卫廖打完电话走到木槿一身边,对他说:“哥开了几个小时的车给你带回来一个布丁,你这小家伙连句感谢的话都不说,还因为吃不到菜给哥甩脸色,诶呀!你真是!”
还未等卫廖抱怨完,木槿一哽咽的说:“混蛋,可恶的绑匪....”
卫廖抱住他哄道:“好好好,别哭哈...小家伙好可伶,在家一直好吃好喝的,如今被我这个可恶的绑匪绑到山里,想吃几个菜还要等很久....别哭了哈!”
木槿一气得打了个嗝,他眼泪啪嗒啪嗒的掉,他心想:“这绑匪到如今还戏弄他,当他不知道,肉票见了绑匪的面容还知道了他的名字,多半就活不了了!”
一想到自己马上就要死了,他扯开嗓子嗷嗷大哭起来。
卫廖没哄过孩子,顿时手忙脚乱他语无伦次的说:“别哭了!我错了!我让他们马上做,我让他们把厨子给带过来好吗?”
木槿一抓着被单冲着卫廖大喊道:“滚出去!”
卫廖双手抓头,他说:“我出去,我出去,我立刻出去,你别哭了!”
卫廖跑出门外,听见屋内木槿一果然哭声渐小。他靠着门想到:“我怎幺就喜欢上一个小屁孩?”

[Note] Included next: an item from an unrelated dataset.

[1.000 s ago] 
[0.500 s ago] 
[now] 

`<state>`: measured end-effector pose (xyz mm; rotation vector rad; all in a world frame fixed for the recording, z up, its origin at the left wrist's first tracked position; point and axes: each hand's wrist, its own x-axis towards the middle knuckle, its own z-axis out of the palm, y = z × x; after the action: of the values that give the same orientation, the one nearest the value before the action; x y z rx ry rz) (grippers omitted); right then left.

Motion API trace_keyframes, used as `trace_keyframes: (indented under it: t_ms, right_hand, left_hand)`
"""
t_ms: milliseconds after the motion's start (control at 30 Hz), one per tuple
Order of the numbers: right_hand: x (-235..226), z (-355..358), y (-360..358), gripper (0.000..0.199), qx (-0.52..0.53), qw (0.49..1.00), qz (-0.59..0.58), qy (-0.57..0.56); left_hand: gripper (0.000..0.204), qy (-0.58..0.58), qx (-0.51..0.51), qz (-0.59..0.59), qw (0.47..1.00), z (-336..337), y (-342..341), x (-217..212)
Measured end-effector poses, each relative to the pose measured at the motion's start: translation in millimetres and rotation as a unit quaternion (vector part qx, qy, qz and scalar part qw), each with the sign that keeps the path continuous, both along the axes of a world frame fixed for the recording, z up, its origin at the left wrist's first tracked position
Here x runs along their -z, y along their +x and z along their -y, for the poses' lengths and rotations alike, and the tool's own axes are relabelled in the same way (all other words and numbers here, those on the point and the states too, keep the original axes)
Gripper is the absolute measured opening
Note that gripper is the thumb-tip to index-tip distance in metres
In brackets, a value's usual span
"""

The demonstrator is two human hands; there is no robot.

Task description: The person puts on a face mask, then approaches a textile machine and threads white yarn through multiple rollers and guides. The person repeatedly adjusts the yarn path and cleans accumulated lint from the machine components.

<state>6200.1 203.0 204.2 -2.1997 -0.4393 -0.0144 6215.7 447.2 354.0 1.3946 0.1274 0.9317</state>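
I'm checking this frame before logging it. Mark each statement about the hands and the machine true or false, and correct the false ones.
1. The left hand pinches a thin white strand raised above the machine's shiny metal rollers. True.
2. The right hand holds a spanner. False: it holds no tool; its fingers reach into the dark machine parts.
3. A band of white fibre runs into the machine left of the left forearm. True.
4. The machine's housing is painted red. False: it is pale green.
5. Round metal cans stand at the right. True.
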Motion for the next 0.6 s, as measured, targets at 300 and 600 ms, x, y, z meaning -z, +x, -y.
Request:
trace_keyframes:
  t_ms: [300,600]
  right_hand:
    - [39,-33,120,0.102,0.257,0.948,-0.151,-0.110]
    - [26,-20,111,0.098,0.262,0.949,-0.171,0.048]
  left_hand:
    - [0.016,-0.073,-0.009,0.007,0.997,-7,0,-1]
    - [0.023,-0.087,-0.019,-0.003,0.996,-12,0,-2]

天音和木槿一被带到黑帮地盘时,卫廖在看见木槿一第一眼时就被他迷倒,卫廖是个游走在花丛间的黑道老手,他从不相信有一见钟情这种事,这奇妙的事情却硬生生的发生在他身上。
...
木槿一哭累了,他观察着四周披着床单走到窗边,轻轻一推,木质的窗户就被打开,木槿一一愣,他低头想到:“这可恶的绑匪,脱了我的衣服料到我不会裸奔私逃,哼!”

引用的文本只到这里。